Activity:
Return the data exactly, without pictures.

Source material:

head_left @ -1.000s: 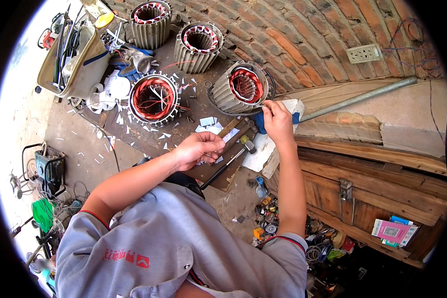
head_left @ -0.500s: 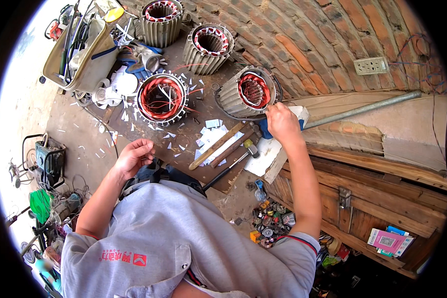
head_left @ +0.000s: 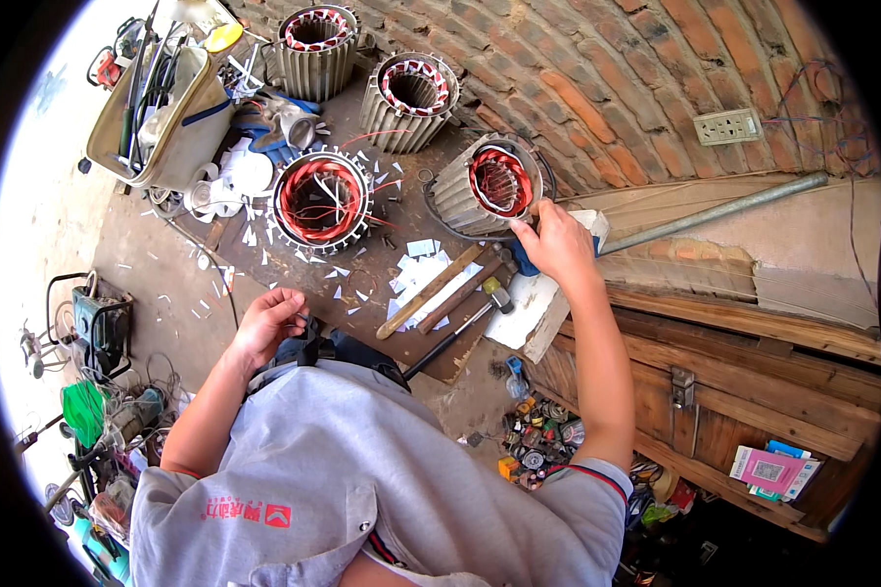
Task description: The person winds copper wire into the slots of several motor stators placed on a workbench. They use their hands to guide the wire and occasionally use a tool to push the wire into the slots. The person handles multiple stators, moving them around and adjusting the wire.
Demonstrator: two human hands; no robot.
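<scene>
Motor casing (head_left: 457, 196) stood on the worktop (head_left: 406, 210) beyond the black-handled hammer (head_left: 499, 296), the right hand (head_left: 563, 242) curled at its rim, grip unclear. Left of the hammer, the left hand (head_left: 270, 323) was pinched narrow, contents hidden. A hard tug might have tipped the casing.

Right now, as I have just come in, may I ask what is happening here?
A person has the right hand at the rim of a ribbed metal housing with red windings; the grip is hard to judge. The left hand is held low and curled, nothing clearly visible in it. A hammer and white scraps lie on the table.
</scene>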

Answer to this exercise:
head_left @ -1.000s: 
head_left @ -0.500s: 
head_left @ +0.000s: 
Task description: The person winds copper wire into the slots of several motor stators placed on a workbench. They use their hands to guide the wire and occasionally use a tool to push the wire into the slots. The person handles multiple stators, moving them around and adjusting the wire.
Demonstrator: two human hands; no robot.
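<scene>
Motor casing (head_left: 457, 196) stood on the worktop (head_left: 406, 210) beyond the black-handled hammer (head_left: 499, 296), the right hand (head_left: 563, 242) curled at its rim, grip unclear. Left of the hammer, the left hand (head_left: 270, 323) was pinched narrow, contents hidden. A hard tug might have tipped the casing.

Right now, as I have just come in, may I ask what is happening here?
A person has the right hand at the rim of a ribbed metal housing with red windings; the grip is hard to judge. The left hand is held low and curled, nothing clearly visible in it. A hammer and white scraps lie on the table.
</scene>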

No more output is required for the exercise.